You will find a long tube like attachment sitting on the iso vaporizer. At one end it has two different-sized grooves on a purple circular cap. Matching those grooves to the two different-sized ridges on the purple ring at the iso bottle mouth, attach the tube on to the iso bottle mouth and turn clockwise to tighten.
On the iso vaporizer, there is a solid metal bar inserted into a horizontal slot, you can unwind the screw on top and the bar will come loose and hang from a string. Make sure the bottom screw is not loosened.
now insert the purple rectangular shaped head of the tube attached to iso bottle into the slot so that the 2 holes on the tube head are facing down. Once pushed all the way in tighten the top screw again, lightly. Now the bottle is attached to the vaporizer through the tube.
Holding the bottle horizontal tilt it so that the liquid flows in to the vaporizer through the tube. Air bubbles will come into the bottle as long as fluid is going in.
Watch the level of iso inside the vaporizer through the window. Fill iso only up to the upper mark indicated on the window.
Once filled to level, unscrew from top and pull out the tube. Put the metal bar back in slot and tighten.
Take off the tube from bottle mouth and recap bottle. We don't wash the tube, just keep it back on the vaporizer. Check to make sure iso is not leaking from the vaporizer.
If some iso remains in the bottle, put it back in the fume hood.
How to pull pipettes for virus injection:
We use a vertical puller to pull long-tapered pipettes with tip diameter in the 25-35uM range.
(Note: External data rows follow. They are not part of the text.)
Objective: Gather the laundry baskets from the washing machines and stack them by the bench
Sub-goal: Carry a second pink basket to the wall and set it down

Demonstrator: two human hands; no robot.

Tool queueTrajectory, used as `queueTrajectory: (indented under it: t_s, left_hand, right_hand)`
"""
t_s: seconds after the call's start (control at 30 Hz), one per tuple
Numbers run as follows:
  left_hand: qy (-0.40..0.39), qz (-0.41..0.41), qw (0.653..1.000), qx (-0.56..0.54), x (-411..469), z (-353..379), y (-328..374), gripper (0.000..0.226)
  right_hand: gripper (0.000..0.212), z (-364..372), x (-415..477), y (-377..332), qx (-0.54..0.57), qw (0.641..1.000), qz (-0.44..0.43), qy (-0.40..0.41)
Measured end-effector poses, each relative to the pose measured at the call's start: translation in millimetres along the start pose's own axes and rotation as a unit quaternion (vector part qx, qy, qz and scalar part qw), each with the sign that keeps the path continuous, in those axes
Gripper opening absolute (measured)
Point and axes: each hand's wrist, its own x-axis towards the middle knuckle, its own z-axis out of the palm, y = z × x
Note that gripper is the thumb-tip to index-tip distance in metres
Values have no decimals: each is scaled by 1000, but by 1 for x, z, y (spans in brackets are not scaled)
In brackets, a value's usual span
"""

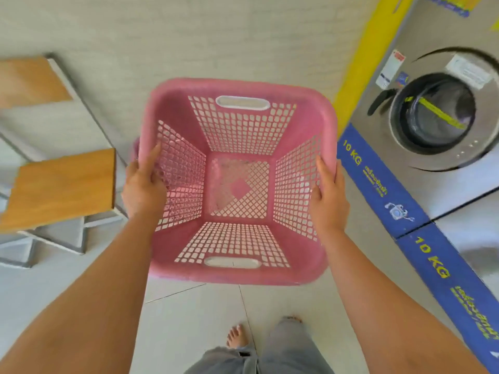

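A pink plastic laundry basket (240, 273) with lattice walls and two slot handles hangs in front of me above the tiled floor, empty, its open top facing the camera. My left hand (143, 187) grips its left rim, thumb inside the wall. My right hand (328, 193) grips the right rim the same way. Wooden bench seats (62, 187) on a grey metal frame stand to the left of the basket. A front-loading washing machine (434, 117) with a round glass door stands to the right.
A blue band marked "10 KG" (378, 182) runs along the base of the machines on the right, with a yellow strip (361, 63) beyond it. My bare foot (237, 337) and grey trousers show below the basket on pale floor tiles.
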Motion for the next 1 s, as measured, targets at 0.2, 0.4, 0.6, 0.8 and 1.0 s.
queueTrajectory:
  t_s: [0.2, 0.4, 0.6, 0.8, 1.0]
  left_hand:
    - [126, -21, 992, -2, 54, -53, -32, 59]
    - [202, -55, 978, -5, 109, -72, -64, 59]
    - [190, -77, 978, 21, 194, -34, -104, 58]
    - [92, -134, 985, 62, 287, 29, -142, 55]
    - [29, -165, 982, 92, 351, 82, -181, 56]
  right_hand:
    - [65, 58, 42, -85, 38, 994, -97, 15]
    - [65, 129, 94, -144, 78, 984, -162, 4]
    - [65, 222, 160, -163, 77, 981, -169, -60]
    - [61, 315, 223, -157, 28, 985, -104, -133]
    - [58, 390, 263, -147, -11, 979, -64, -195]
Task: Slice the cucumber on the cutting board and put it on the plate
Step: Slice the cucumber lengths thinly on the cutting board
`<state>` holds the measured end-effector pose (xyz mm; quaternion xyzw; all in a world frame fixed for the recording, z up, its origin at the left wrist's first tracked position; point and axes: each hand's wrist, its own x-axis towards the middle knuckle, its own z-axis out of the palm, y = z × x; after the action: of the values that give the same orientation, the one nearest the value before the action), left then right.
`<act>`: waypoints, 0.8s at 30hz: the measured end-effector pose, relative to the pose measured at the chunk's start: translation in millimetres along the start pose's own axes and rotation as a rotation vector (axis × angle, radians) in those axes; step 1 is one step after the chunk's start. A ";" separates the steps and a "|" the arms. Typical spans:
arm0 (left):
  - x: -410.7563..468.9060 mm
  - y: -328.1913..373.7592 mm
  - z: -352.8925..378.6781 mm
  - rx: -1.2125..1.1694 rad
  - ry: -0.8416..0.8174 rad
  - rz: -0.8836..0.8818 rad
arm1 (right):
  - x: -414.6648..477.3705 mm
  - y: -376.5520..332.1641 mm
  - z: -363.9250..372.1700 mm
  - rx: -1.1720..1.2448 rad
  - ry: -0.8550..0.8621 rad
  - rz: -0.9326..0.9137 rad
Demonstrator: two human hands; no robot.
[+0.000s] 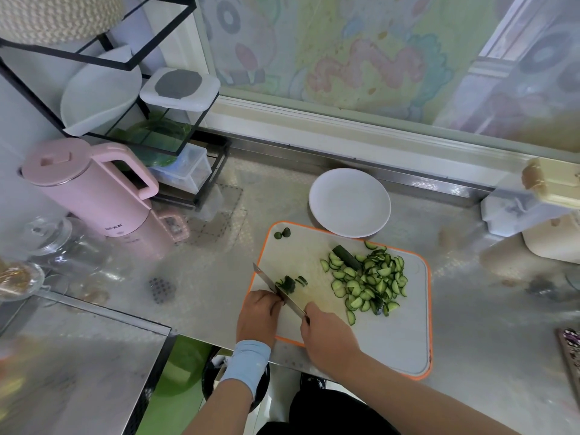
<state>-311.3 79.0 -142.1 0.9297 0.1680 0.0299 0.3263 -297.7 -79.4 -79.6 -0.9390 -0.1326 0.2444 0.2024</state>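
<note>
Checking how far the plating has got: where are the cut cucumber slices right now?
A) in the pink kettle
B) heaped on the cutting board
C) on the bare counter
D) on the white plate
B: the cucumber slices lie heaped on the right part of the cutting board, and the white plate beyond it holds none.

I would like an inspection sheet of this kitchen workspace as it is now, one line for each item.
Surface: steel counter; cutting board lies at its front edge.
Job's things: cucumber slices piled on the board; cucumber stub at the knife; plate holds no slices yet.
Clutter: pink kettle, wire rack, glass jars, boxes.
Grippers: left hand steadies the stub; right hand grips the knife.
Cables: nothing seen.
Surroundings: patterned panel behind the counter.
</note>
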 end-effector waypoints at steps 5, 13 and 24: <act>0.8 1.1 -1.8 -0.032 0.016 -0.002 | 2.0 -0.9 0.1 0.013 -0.019 -0.004; 0.6 0.2 -0.1 -0.043 0.014 0.012 | 16.2 -10.1 2.4 0.032 -0.072 0.031; -2.2 -1.3 0.3 -0.050 0.005 0.012 | 18.7 -17.8 -4.6 0.052 -0.064 0.003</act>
<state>-313.7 79.0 -143.0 0.9222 0.1624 0.0384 0.3487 -282.1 -58.6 -75.5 -0.9252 -0.1312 0.2781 0.2222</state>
Up to 40uM is usable, but pipettes with wider tips and shorter taper cause more damage to the brain.
We use a green Narishige puller in our lab.
Use the complete set of weights attached, do NOT take off any weights.
Take a Drummond capillary and insert it into the groove of the puller from top, position it such that almost equal lengths of the capillary are left on either side of the filament. Close the protective door in front.
Do NOT press Red "start" button.
There is a black knob with 4 settings on it: step 1, step 2, No. 1 heater, No. 2 heater. Turn the knob to "No. 1 heater" position, then use the black dial for Heater 1 to set the heat around 63 (may need to vary between 61-64). It should start immediately heating up the filament.
Once it finishes pulling, turn the black knob back to "step 2" setting to turn it off.
Carefully remove your 2 pipettes. usually both the top and the bottom are usable.
Wait about a minute before pulling the next one, the filament tends to overheat sometimes and needs a bit of time to cool down.
These pipettes should have a nice long taper, but the tips will be closed, you will have to break the tip open. One way to do so is to clip it carefully with a pair of microscissors very near the tip to get the desired tip diameter. Sometimes just touching it carefully on a kimwipe could do the trick too.
Normally after we break the tip we check it under the super-old Zeiss scope in the perfusion room. Use 40x lens.
If the tip is seen to be within the 25-35uM range under the scope, we then bevel it using the Narishige Beveler in the tgf facility.